● **INSTRUCTIONS TO FOLLOW**
Across the records, find how many lines include the string "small" and answer with only the figure.
==== THE RECORDS ====
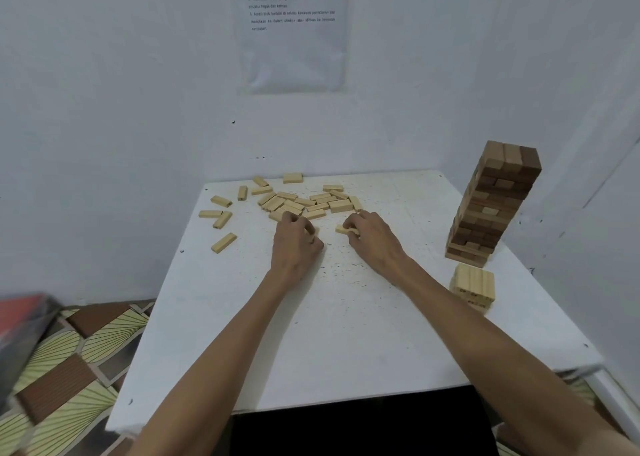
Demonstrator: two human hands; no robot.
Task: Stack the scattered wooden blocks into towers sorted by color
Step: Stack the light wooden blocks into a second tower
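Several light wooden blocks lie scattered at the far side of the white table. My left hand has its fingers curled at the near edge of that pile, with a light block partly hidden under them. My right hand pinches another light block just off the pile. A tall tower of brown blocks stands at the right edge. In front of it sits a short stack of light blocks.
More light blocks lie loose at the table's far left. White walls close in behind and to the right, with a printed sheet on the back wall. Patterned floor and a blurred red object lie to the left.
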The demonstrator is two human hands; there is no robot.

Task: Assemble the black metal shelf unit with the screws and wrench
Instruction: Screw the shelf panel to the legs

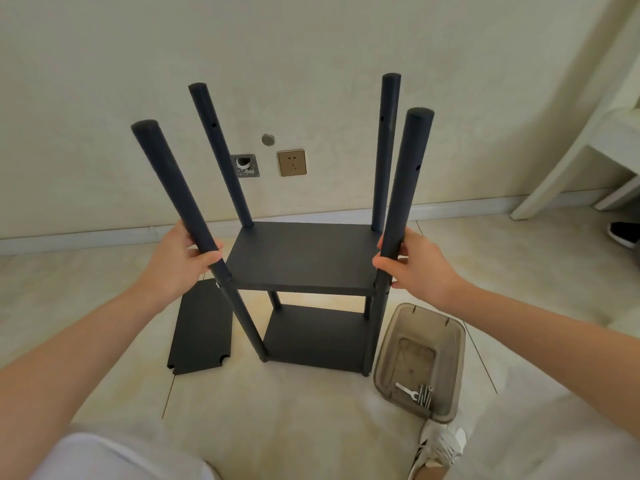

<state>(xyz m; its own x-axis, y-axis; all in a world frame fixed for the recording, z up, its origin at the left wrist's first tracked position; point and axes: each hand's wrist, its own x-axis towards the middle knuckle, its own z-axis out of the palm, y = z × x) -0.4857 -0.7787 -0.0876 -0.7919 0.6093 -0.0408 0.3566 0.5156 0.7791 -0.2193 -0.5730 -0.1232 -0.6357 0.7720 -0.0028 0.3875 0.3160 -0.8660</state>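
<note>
A spare panel (199,327) lies at eight o'clock from the standing shelf unit (301,258), likely its top tier. Left hand (180,258) clasps the near left post (173,188), right hand (412,261) the near right post (405,188), seemingly steadying it. At four o'clock a tray (458,337) holds wrench (406,390) and screws (425,396) handy.
</note>
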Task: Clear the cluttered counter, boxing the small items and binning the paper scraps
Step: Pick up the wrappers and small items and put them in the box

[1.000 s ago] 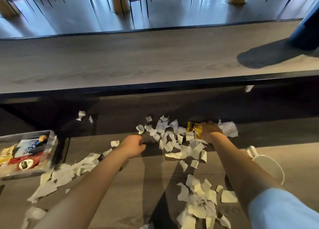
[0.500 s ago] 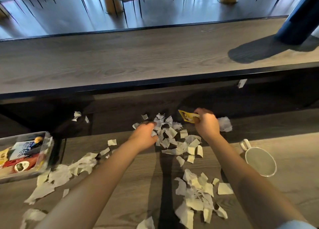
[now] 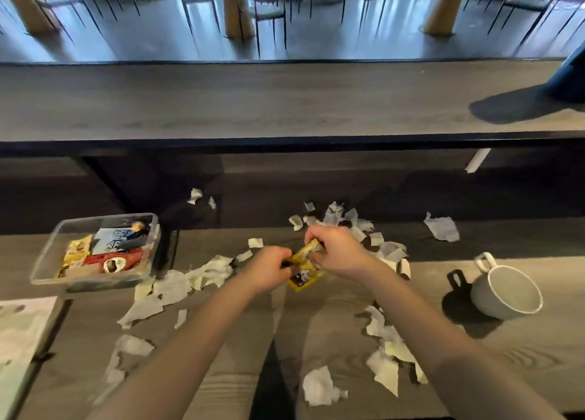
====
● **ANSWER TO THIS TASK**
2